Надо же. Оказывается, он произнес это вслух. Недоразумения диалога вообще. Илья повернулся спиной к недоумевающей сестре и направился к выходу с кладбища. Он шел, удивляясь действию земного притяжения: по логике вещей сейчас ему полагалось парить, как оторвавшемуся от связки воздушному шарику, как набитому ветром пластиковому пакету.
Всю сознательную жизнь — сколько помнил — он воспринимал себя не как самостоятельную отдельность, а лишь относительно других: был сыном своего отца, своей матери, братом сестры, будущим мужем своей подруги, будущим родителем своих детей.

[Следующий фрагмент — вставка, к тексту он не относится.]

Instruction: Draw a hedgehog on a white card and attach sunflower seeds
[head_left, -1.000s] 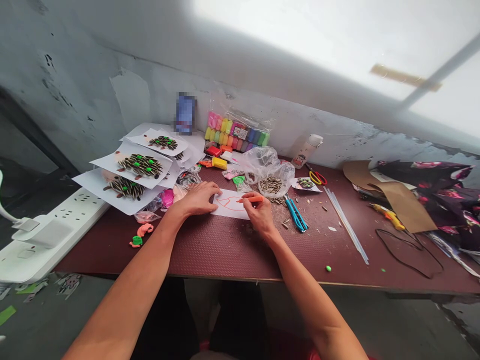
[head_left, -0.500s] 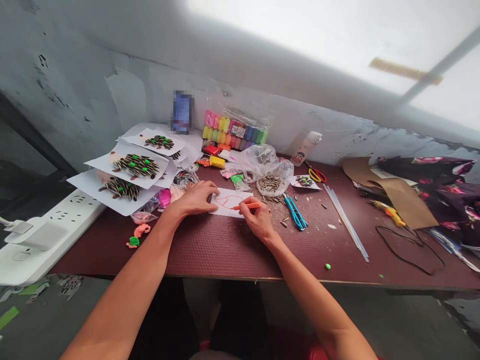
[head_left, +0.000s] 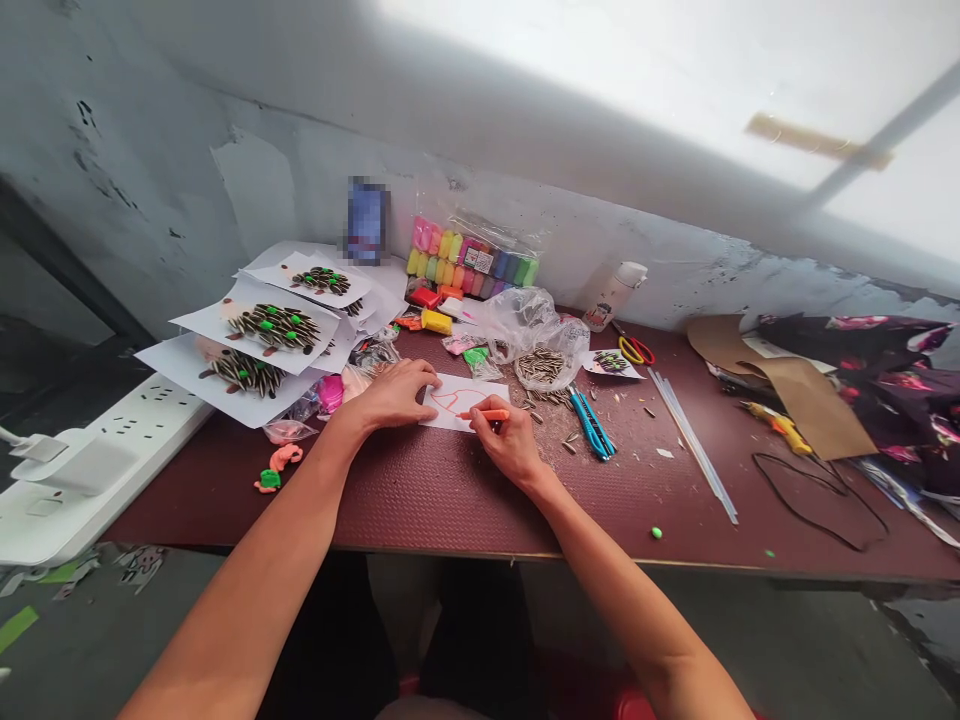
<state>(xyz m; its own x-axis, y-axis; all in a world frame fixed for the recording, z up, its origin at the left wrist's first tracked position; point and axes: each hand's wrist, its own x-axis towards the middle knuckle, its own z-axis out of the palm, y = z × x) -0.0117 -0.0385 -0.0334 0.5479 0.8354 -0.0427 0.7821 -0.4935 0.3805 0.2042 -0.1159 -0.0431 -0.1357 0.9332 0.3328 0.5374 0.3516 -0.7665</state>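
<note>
A small white card [head_left: 450, 422] with an orange outline drawn on it lies flat on the dark red table [head_left: 420, 500]. My right hand [head_left: 511, 440] is closed round an orange pen [head_left: 491, 414], whose tip meets the card near the lower part of the drawing. At the card's left edge rests my left hand [head_left: 396, 398], thumb and fingers apart, touching the paper. Just behind the card sits a green clay packet [head_left: 475, 358]. To its right, an open plastic bag [head_left: 544, 368] holds striped seeds, some spilled beside it.
Stacked sheets with seed hedgehogs [head_left: 277, 330] stand at the left above a white power strip [head_left: 97, 470]. Right of my hands lie a teal cutter [head_left: 592, 425], scissors [head_left: 636, 349], clear sticks [head_left: 694, 445] and a glue gun [head_left: 781, 428]. A white bottle [head_left: 615, 295] stands behind.
My right hand and the orange pen have shifted slightly left and down over the card. My left hand stays at the card's edge.
</note>
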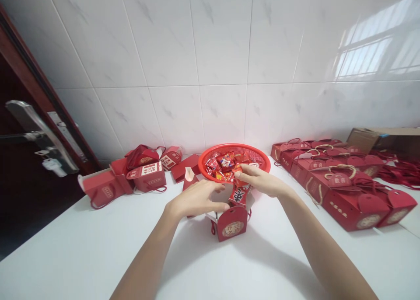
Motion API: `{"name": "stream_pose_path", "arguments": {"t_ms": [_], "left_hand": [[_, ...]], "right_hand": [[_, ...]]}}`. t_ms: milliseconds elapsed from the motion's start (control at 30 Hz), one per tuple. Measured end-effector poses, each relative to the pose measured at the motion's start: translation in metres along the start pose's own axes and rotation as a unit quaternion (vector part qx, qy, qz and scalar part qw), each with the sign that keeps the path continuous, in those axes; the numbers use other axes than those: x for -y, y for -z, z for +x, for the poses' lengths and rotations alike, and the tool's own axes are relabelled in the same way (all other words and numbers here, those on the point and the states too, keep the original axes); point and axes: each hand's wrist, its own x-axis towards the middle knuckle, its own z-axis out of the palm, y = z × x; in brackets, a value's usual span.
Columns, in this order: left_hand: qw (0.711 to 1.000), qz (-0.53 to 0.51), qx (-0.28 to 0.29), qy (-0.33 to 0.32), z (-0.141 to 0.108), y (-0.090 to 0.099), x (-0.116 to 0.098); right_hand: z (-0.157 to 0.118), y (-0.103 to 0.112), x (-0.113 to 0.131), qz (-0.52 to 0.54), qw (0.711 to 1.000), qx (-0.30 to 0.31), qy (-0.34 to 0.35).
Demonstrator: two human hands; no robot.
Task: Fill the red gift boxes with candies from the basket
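Note:
A small red gift box (232, 225) with a gold round emblem stands on the white table with its top flaps up. My left hand (197, 198) grips its left rim, the thumb over the inner edge and the fingers partly hidden behind. Above the box's right side, my right hand (260, 179) pinches a red wrapped candy packet (239, 176). Another red packet with black lettering (238, 196) sits at the box opening, just below that hand. Right behind, a red plastic basket (265, 160) holds several wrapped candies (226, 161).
Several red boxes (149, 177) lie in a loose pile at the left, some on their sides. Rows of closed red boxes with rope handles (344, 199) line the right. A cardboard carton (387, 136) stands behind them. A tiled wall (223, 112) bounds the back; a door handle (33, 134) is far left.

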Motion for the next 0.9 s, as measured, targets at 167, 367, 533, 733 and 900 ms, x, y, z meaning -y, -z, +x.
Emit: {"name": "stream_pose_path", "arguments": {"t_ms": [167,367,533,733,900], "left_hand": [[1.000,0.016,-0.002,-0.007,-0.001,-0.002,-0.004],[1.000,0.014,-0.001,-0.020,-0.003,-0.004,-0.007],[1.000,-0.009,0.005,-0.020,-0.003,-0.004,-0.005],[1.000,-0.013,0.021,-0.001,-0.002,-0.005,-0.002],[1.000,-0.023,0.018,-0.011,-0.003,-0.003,-0.002]], "right_hand": [[0.004,-0.007,-0.001,0.024,0.999,0.023,0.009],[0.004,-0.013,-0.005,-0.028,0.998,0.047,0.031],[-0.001,-0.013,0.001,-0.064,0.991,0.112,0.031],[-0.001,-0.018,0.001,-0.102,0.989,0.101,0.041],[-0.002,-0.021,0.001,-0.085,0.988,0.128,0.022]]}}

Именно объем связанных с этим забот заполнял его голову и грудь, именно тяжесть связанной с этим ответственности придавливала его к земле, придавала жизни устойчивость и смысл. Что, спрашивается, делать ему теперь — такому полому и невесомому?
Новая ситуация ставила под вопрос все, на что ни посмотри, — каждую мелочь, каждое решение, когда-то принадлежавшее к разряду важных, но сейчас уравненное в правах с мелочами — потому что расплылось и сгнило уже и само определение важности.
— Что теперь важно? Что нет? Зачем ты ждешь автобуса?
— Чтобы попасть домой.
— А зачем тебе домой? И почему ты живешь именно там, а не в другом месте, городе, стране, планете? Зачем вставать утром с постели? Зачем тащиться в универ? Зачем тебе эта “многообещающая” специальность? Много обещающая — что? И на хрена тебе сдались все эти обещания, данные когда-то тому — пропавшему, сдувшемуся, относительному человеку?
Он знал одно: теперь нужно выстраивать себя с самого начала, с нуля. Встать на что-нибудь базовое, наименее зыбкое, а дальше — по известному методу: распознать принцип действия, ухватиться поудобнее, и вперед… После недолгих поисков Илья обнаружил искомую базу в календаре — близился очередной день рождения Лирона. Визит к Галям пока еще оставался одним из незыблемых столпов этого мира. Илья взял большую коричневую сумку, открыл шкаф и принялся копаться в ящиках и на полках, попутно удивляясь неожиданному, все нарастающему чувству отвращения и страха.